Dimanche 12 décembre, l’émission « Sept à huit » diffusait une enquête sur les accusations contre l’ancien présentateur du JT de TF1. L’émission a notamment mis en lumière plusieurs témoignages de femmes qui accusent Patrick Poivre d’Arvor d’agressions sexuelles ou de viols. PPDA est accusé depuis janvier par plusieurs femmes de les avoir agressés pendant sa carrière. Une enquête préliminaire a été menée, classée sans suite. Huit femmes ont de nouveau dénoncé les agissements de l’ancien présentateur du JT de TF1 dans un article de Libération.
Parmi les témoignages diffusés par « Sept à huit », celui d’Aude Darlet, employée d’une compagnie d’assurances, parle du « processus bien rodé » du journaliste. « À l’époque, un ami journaliste m’a appris peu de temps après que tout le monde savait, que c’était un processus bien rodé où autrices, étudiantes, journalistes, toutes sortes de femmes étaient invitées au JT avant de passer dans son bureau. Si tout le monde le savait, pourquoi est-ce que cela continuait ? » demande-t-elle dans Libération. Dans « Sept à huit », Aude Darlet raconte leur première rencontre en 2002. Elle explique notamment qu’elle avait été invitée par l’assistante du journaliste pour qu’elle vienne parler de son ouvrage. Aude Darlet a été invité à assister à un JT de TF1.
Des questions intimes en amont
Avant même leur rencontre, PPDA lui aurait envoyé des messages avec des questions intimes. « Est-ce que j’étais en couple ? Est-ce que j’étais fidèle ? Est-ce que je me masturbais ? Est-ce que je dormais nue ? Qu’est-ce que ça me faisait quand je le voyais présenter le JT ? Et je ne comprenais pas bien le sens de ces questions » assure Aude Darlet. « J’ai une amie qui m’avait dit qu’il avait été victime d’une érotomane, continue-t-elle, Et je me suis dit qu’il vérifiait que je n’étais pas une érotomane, et que j’étais donc apte de venir à ce JT. Je n’étais pas à l’aise avec ces questions, mais en même temps, je n’ai jamais montré aucune ambiguïté. Et surtout, comme des millions de Français, je faisais confiance à cet homme ».

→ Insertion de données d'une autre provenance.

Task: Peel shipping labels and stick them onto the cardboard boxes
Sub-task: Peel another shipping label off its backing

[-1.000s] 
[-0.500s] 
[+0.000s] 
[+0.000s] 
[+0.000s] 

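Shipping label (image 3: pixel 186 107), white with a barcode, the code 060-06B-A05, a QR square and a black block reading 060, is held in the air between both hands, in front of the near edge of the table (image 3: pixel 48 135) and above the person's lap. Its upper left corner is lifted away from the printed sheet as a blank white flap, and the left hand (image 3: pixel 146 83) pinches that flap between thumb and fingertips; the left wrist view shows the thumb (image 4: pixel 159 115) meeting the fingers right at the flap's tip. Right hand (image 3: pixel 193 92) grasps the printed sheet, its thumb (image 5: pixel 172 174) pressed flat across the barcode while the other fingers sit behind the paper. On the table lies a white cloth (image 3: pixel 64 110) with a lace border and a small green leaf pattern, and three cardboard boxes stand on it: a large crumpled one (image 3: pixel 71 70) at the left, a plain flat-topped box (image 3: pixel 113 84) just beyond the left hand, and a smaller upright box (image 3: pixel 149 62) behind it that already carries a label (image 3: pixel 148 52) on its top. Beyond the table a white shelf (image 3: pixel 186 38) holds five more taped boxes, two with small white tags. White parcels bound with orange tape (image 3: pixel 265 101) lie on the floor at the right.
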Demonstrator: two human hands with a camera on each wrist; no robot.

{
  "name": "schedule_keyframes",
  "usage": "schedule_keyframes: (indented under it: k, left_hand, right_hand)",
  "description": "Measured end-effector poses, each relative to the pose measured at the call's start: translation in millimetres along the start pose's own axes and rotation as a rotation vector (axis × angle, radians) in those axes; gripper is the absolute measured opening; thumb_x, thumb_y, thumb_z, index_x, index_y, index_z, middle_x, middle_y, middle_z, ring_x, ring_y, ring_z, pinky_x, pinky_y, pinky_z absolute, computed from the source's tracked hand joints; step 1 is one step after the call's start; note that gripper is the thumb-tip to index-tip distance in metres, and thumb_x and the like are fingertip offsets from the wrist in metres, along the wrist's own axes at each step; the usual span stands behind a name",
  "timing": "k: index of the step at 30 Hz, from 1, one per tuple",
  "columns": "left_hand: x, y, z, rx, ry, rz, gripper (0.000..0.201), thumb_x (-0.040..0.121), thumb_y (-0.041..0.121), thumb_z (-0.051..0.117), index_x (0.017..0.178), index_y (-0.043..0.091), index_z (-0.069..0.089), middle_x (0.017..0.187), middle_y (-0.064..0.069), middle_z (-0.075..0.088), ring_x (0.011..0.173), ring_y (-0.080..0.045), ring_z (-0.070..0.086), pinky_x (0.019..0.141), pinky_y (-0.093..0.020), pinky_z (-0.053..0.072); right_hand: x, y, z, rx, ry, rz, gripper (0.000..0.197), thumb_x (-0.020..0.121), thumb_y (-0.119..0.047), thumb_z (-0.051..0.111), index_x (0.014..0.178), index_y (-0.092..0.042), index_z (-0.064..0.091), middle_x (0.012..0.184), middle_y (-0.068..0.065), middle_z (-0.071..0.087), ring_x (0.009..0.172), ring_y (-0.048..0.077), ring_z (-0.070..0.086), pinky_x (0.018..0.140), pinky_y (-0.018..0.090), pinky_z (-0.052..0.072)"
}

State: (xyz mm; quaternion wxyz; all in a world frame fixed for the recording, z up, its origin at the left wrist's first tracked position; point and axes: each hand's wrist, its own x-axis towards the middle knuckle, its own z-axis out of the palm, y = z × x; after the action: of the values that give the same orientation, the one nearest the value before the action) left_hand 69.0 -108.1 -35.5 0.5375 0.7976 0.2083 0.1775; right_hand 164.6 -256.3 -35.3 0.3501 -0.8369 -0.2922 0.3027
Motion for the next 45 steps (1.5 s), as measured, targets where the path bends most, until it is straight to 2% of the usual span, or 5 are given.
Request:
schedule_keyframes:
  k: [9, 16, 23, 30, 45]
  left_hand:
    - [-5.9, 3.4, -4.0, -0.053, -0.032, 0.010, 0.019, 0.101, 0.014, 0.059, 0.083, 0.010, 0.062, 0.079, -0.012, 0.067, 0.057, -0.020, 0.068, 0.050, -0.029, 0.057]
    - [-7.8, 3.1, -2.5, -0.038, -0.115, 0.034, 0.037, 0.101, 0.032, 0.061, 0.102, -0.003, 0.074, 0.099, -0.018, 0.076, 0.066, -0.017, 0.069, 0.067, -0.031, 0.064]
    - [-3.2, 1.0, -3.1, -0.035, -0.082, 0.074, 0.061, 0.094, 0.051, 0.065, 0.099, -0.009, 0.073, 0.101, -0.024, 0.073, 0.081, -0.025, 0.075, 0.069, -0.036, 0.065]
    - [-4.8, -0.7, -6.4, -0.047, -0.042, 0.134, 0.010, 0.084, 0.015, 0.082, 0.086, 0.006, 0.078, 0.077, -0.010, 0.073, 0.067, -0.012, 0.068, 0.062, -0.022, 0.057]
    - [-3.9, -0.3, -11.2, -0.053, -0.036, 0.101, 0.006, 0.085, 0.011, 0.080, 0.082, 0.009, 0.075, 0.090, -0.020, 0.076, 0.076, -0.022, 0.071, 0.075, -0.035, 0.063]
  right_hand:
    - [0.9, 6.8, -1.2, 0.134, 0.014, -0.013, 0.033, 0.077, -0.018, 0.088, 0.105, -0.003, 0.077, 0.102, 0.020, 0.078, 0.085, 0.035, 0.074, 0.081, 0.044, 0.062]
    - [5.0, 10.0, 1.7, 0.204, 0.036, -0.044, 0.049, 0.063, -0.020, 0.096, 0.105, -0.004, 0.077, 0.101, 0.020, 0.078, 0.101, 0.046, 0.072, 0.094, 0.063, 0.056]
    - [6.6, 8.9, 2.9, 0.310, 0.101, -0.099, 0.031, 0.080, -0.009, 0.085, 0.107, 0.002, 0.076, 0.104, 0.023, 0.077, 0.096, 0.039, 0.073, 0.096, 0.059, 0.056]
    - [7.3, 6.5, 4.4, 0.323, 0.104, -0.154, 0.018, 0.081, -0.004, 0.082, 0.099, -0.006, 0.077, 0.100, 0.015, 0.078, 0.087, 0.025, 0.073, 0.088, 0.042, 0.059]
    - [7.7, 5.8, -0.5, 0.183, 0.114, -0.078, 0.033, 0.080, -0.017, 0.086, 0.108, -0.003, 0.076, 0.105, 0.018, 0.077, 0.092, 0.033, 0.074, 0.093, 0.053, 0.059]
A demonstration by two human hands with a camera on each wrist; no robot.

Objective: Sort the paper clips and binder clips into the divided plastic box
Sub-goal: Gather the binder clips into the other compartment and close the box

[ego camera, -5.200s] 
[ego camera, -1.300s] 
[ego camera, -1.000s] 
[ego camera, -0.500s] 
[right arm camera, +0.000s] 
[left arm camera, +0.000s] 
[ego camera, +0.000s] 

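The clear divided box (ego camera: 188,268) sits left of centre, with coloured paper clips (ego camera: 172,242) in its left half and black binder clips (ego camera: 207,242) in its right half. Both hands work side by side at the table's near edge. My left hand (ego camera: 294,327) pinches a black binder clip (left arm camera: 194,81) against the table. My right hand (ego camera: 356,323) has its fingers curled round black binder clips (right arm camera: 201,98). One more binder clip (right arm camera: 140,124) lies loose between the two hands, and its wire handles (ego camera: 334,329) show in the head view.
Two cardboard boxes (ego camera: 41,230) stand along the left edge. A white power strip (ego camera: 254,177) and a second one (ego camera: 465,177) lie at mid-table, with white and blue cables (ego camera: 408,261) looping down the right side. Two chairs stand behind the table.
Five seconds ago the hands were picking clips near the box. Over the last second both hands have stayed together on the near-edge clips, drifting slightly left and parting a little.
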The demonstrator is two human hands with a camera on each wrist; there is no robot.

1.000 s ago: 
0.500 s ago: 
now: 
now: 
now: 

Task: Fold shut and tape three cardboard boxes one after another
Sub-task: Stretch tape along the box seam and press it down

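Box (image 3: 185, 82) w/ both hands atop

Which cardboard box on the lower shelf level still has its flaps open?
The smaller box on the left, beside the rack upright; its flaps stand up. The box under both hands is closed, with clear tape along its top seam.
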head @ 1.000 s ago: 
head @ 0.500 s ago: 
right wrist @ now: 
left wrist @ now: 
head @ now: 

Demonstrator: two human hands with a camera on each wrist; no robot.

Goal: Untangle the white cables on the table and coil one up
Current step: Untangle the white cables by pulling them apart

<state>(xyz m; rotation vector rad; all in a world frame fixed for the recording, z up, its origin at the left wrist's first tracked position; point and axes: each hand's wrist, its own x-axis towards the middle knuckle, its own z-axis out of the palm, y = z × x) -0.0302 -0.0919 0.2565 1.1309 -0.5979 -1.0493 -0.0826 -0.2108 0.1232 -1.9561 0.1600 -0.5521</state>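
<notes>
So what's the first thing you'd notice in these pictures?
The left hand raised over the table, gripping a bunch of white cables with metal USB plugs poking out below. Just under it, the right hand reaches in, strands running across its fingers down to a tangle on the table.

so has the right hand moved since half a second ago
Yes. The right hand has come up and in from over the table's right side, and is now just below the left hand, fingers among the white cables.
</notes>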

Après la réalisation du JT, le journaliste la conduit dans son bureau : « Il est arrivé dans mon dos. Et il a tout de suite mis sa jambe sur le bureau, façon cow-boy, en défaisant sa cravate, très sûr de lui. Il m’a proposé un verre de vodka que j’ai refusé. Il s’est servi un verre, et en tout premier lieu, il m’a demandé ce que ça m’avait fait de le voir présenter le JT. J’étais assise, et il m’a caressé les cheveux. Et là, j’étais tétanisée et je me suis dit « Qu’est-ce qui est en train de se passer ? ». Et par surprise, je me suis retrouvée avec sa langue dans ma bouche et sa main dans mon soutien-gorge, sans même que je ne le vois venir. Je l’ai repoussé. Évidemment, je me suis levée et j’ai dit quelque chose comme « Ça ne va pas non ? ». Il l’a très mal pris, il était très en colère, et il est allé derrière son bureau pour ranger ses feuilles en me disant « Madame, j’ai du travail » se remémore Aude Darlet.
Une ancienne assistante le défend
Dans la suite de l’enquête, « Sept à huit » donne la parole à Armel Arnoult, une ancienne assistante de Patrick Poivre d’Arvor. Elle maintient que le journaliste n’aurait « jamais contraint quelqu’un ». « Vous vous rendez compte, une rédaction qui bosserait sous la coupe d’un pervers polymorphe, ça se serait su bien au-delà et tout le monde se serait barré et aucune femme ne serait restée » déclare-t-elle. Enfin elle ajoute : « Tout le monde savait quoi ? Que c’était un séducteur ? Oui, oui. On prévenait les jeunes filles. On les prévenait qu’elles risquaient de se faire draguer. Ça pouvait être un tout petit peu intimidant et déroutant ».
Patrick Poivre d’Arvor continu de nier les accusations. Le journaliste parle d’une « tentative de contournement médiatique d’une décision d’ordre judiciaire » en faisant référence aux témoignages diffusés dans la presse alors que les plaintes ont été classées sans suite il y a quelques mois.